### Exercise directions
Check each line below for the word "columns" and give the count alone.

(Input material Opens)

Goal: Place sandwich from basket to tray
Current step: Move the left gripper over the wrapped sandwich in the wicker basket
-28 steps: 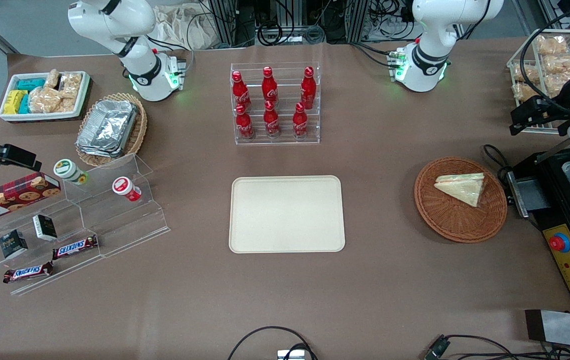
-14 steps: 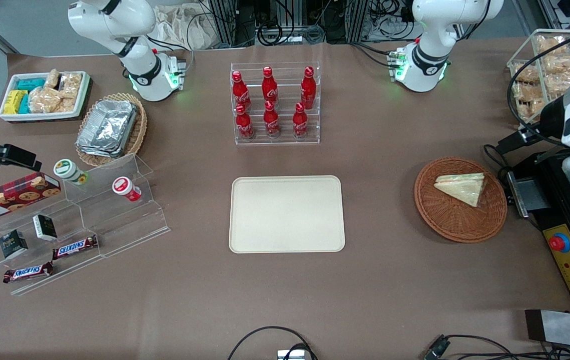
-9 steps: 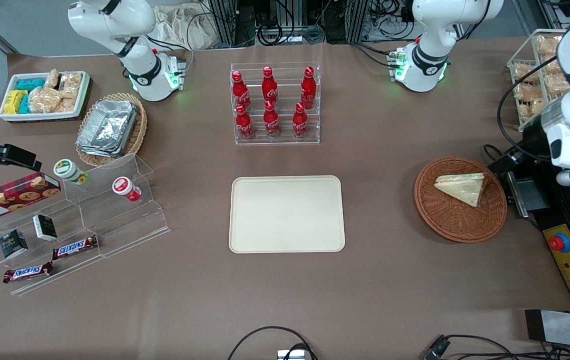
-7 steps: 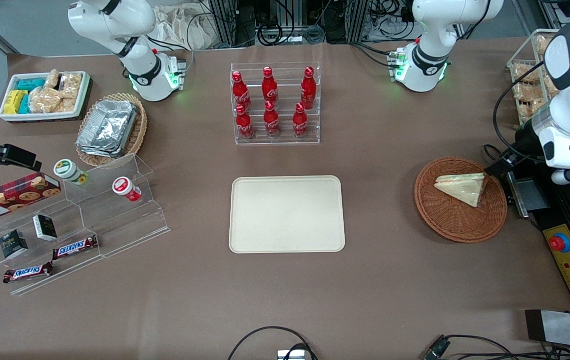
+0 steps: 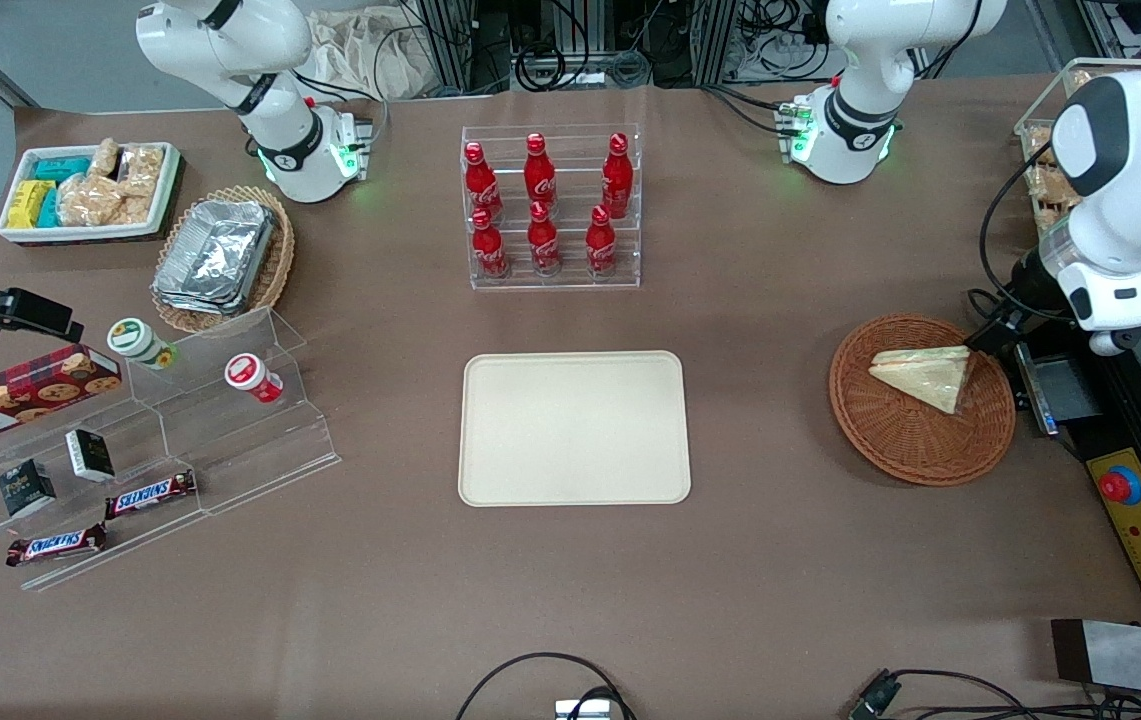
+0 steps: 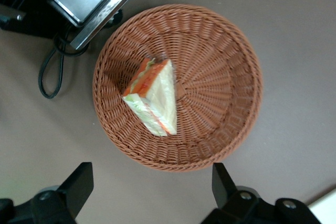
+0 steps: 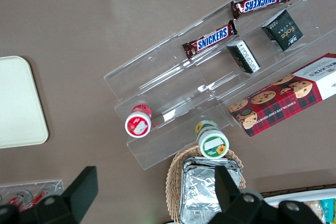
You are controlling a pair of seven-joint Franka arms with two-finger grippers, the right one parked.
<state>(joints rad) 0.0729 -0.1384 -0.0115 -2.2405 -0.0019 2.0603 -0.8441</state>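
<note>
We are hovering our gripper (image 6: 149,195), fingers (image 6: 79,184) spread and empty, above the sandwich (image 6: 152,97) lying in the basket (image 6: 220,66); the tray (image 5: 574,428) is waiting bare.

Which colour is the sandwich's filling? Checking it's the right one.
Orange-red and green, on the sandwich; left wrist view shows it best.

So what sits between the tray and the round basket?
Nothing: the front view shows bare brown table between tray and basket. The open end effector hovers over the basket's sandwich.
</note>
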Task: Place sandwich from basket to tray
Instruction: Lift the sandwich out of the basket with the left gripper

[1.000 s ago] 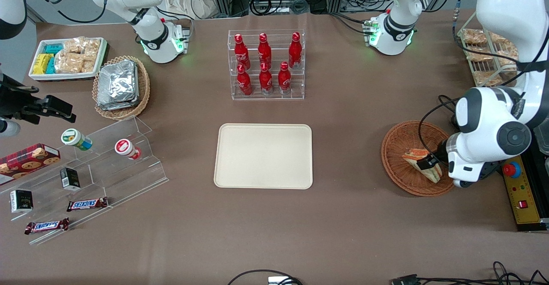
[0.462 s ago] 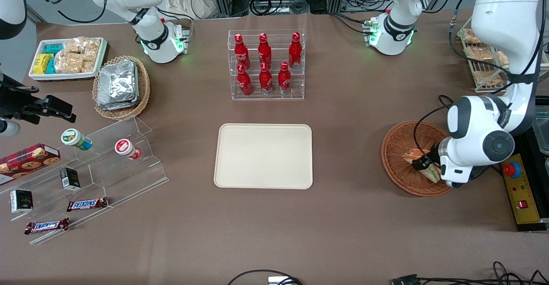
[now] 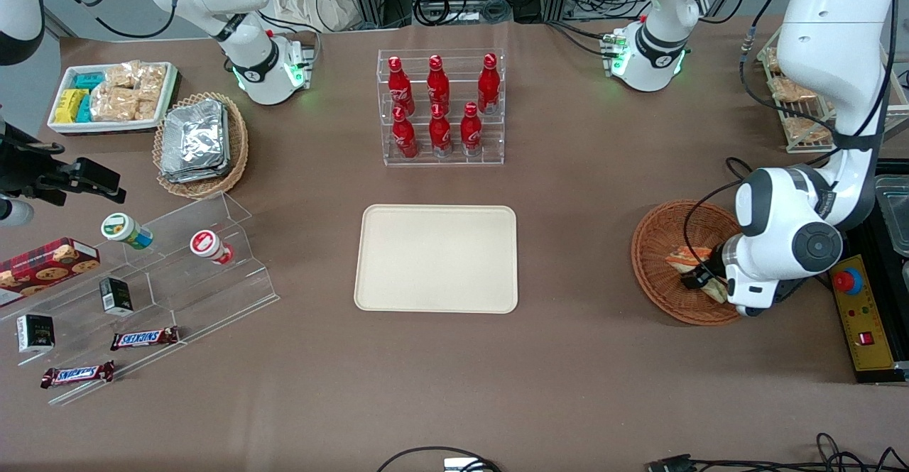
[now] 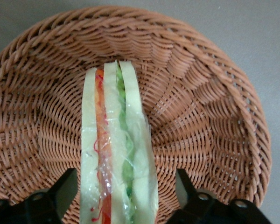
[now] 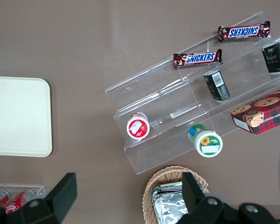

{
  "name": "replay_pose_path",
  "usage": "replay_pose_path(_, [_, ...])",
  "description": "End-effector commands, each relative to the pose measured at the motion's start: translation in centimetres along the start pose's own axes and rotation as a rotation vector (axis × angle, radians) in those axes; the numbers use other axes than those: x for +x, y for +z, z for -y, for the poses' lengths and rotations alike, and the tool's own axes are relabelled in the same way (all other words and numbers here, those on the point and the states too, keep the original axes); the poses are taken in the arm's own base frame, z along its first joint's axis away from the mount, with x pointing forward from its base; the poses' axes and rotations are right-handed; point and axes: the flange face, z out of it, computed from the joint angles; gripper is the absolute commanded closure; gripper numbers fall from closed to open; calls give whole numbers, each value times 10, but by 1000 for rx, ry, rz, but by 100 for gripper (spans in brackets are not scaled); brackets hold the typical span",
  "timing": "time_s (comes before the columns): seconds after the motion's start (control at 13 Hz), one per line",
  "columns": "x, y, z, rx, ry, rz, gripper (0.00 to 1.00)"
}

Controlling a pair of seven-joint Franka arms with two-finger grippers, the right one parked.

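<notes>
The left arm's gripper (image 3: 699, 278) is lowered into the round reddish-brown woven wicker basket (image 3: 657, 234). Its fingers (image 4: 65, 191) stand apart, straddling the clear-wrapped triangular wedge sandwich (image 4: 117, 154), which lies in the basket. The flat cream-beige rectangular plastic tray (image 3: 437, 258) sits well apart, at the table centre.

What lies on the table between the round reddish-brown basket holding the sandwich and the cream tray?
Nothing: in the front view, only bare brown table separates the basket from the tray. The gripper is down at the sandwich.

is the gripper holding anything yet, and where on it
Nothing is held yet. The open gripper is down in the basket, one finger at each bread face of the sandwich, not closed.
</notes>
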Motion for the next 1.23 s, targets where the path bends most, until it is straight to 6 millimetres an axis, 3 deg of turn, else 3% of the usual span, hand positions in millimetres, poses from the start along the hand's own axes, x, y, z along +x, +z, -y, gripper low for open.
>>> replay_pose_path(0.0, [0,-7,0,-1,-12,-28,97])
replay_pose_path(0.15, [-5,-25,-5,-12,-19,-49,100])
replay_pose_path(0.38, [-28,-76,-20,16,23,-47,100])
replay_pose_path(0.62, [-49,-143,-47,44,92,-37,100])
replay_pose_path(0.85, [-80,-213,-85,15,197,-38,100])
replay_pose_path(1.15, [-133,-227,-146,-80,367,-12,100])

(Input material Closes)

### Response to the exercise
2